Write out every line of the material as it stands, apart from the pictures.

──────────────────────────────

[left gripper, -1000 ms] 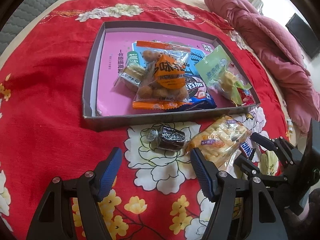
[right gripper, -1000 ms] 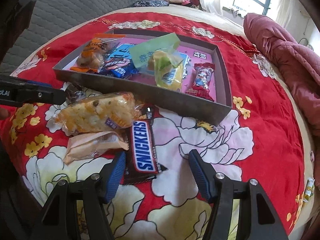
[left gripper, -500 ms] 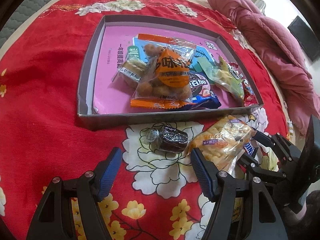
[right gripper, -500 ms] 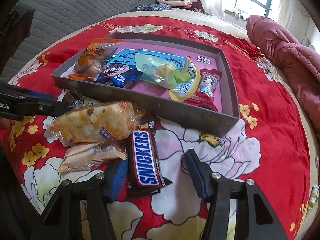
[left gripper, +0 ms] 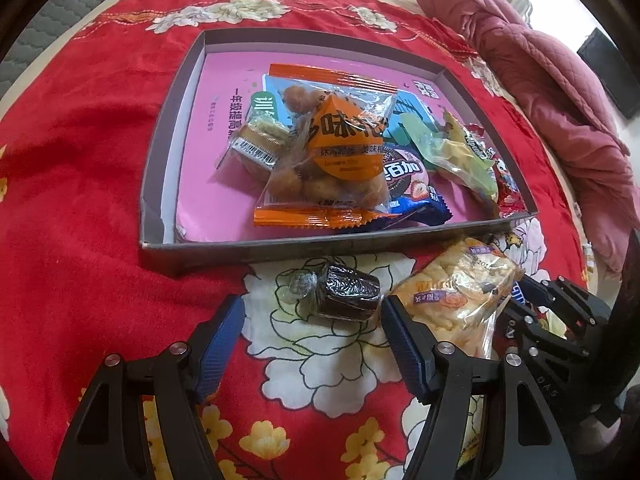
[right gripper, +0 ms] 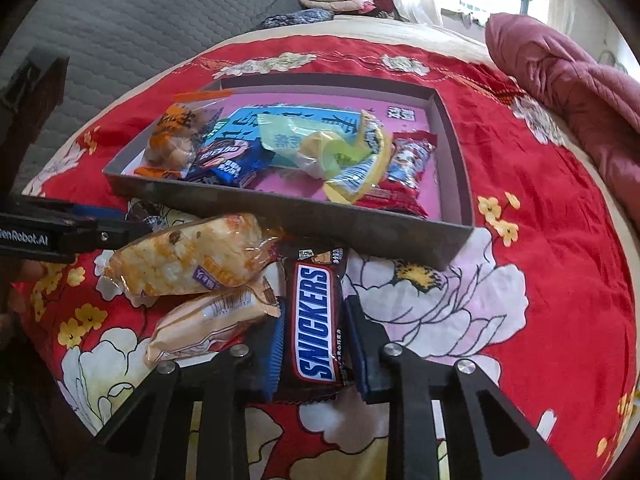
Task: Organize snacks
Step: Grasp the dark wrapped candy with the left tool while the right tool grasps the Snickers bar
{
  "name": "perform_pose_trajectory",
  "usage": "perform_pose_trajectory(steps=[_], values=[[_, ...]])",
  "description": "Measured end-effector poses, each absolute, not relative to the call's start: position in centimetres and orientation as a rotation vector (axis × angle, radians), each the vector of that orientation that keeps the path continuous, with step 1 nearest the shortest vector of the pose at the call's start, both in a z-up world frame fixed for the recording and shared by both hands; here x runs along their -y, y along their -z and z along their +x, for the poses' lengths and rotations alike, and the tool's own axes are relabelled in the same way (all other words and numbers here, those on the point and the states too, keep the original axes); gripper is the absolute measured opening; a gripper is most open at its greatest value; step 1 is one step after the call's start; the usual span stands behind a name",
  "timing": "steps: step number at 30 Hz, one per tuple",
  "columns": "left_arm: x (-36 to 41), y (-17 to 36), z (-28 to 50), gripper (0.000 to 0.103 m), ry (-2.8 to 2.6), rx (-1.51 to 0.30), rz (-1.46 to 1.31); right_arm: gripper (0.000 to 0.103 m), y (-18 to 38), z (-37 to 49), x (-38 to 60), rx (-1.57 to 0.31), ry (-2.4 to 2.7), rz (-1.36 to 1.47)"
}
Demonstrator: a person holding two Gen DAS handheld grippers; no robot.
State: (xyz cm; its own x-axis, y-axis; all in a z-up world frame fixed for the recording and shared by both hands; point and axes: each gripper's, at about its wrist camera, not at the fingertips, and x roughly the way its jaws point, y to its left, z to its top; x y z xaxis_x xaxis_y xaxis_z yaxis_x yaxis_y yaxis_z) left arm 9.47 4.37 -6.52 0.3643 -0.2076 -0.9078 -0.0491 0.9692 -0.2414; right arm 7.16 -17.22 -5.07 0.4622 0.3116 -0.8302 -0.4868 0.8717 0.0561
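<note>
Pinching the Snickers bar [right gripper: 316,320] in your right gripper [right gripper: 314,344], jaws pressed to its two long edges, you are mid-pickup; next, lift it clear and carry it forward over the near wall of the snack tray [right gripper: 304,220]. Your left gripper [left gripper: 312,344] hangs with jaws spread, the dark foil-wrapped sweet [left gripper: 346,298] just ahead of them on the bedspread [left gripper: 80,200].

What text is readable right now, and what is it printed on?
"SNICKERS": the Snickers bar, clamped in the right hand-held gripper.
"...enRobot.AI", cut off: the left hand-held gripper.
Chinese print on the orange snack bag, blue cookie pack, tray floor and rice cracker pack: not reliably readable.
</note>
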Motion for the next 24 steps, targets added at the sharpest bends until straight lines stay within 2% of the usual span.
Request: perform_pose_trajectory(steps=[24], values=[[-4.2, 6.9, 9.9, 0.071, 0.083, -1.151, -0.253, 0.029, 4.4, 7.0, 19.4, -0.986, -0.423, -0.138]])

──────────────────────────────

■ **SOLUTION TO THIS PROBLEM**
[left gripper, -1000 ms] 
[right gripper, -1000 ms] 
[left gripper, -500 ms] 
[right gripper, -500 ms] 
[left gripper, +0 ms] 
[right gripper, +0 ms] 
Task: Organize snacks
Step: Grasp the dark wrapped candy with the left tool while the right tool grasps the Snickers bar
{
  "name": "perform_pose_trajectory",
  "usage": "perform_pose_trajectory(steps=[_], values=[[_, ...]])",
  "description": "Measured end-effector poses, each absolute, not relative to the call's start: position in centimetres and orientation as a rotation vector (axis × angle, radians), each the vector of that orientation that keeps the path continuous, with step 1 nearest the shortest vector of the pose at the call's start, both in a z-up world frame fixed for the recording and shared by both hands; here x runs along their -y, y along their -z and z along their +x, for the poses' lengths and rotations alike, and the tool's own axes are relabelled in the same way (all other words and numbers here, those on the point and the states too, keep the original axes); gripper is the absolute measured opening; a gripper is most open at its greatest value; step 1 is one step after the call's start; the usual span stands behind a name",
  "timing": "steps: step number at 30 Hz, one per tuple",
  "columns": "left_arm: x (-36 to 41), y (-17 to 36), z (-28 to 50), gripper (0.000 to 0.103 m), ry (-2.8 to 2.6), rx (-1.51 to 0.30), rz (-1.46 to 1.31); right_arm: gripper (0.000 to 0.103 m), y (-18 to 38), z (-37 to 49), x (-38 to 60), rx (-1.57 to 0.31), ry (-2.4 to 2.7), rz (-1.36 to 1.47)"
}
Demonstrator: a person holding two Gen DAS handheld grippers; no robot.
State: (xyz cm; its own x-axis, y-axis; all in a z-up world frame fixed for the recording and shared by both hands; point and axes: each gripper's, at about its wrist camera, not at the fingertips, and x roughly the way its jaws point, y to its left, z to its top; x y z xaxis_x xaxis_y xaxis_z yaxis_x yaxis_y yaxis_z) left arm 9.47 4.37 -6.52 0.3643 -0.2076 -0.9078 -0.0491 0.9692 -0.2414; right arm 7.16 -17.22 -5.07 0.4622 0.3116 -0.8302 -0.4868 0.8717 0.0561
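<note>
Pinching the Snickers bar [right gripper: 316,320] in your right gripper [right gripper: 314,344], jaws pressed to its two long edges, you are mid-pickup; next, lift it clear and carry it forward over the near wall of the snack tray [right gripper: 304,220]. Your left gripper [left gripper: 312,344] hangs with jaws spread, the dark foil-wrapped sweet [left gripper: 346,298] just ahead of them on the bedspread [left gripper: 80,200].

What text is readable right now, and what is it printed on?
"SNICKERS": the Snickers bar, clamped in the right hand-held gripper.
"...enRobot.AI", cut off: the left hand-held gripper.
Chinese print on the orange snack bag, blue cookie pack, tray floor and rice cracker pack: not reliably readable.
</note>
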Motion for the next 24 steps, targets added at the sharpest bends until straight lines stay within 2% of the usual span.
Request: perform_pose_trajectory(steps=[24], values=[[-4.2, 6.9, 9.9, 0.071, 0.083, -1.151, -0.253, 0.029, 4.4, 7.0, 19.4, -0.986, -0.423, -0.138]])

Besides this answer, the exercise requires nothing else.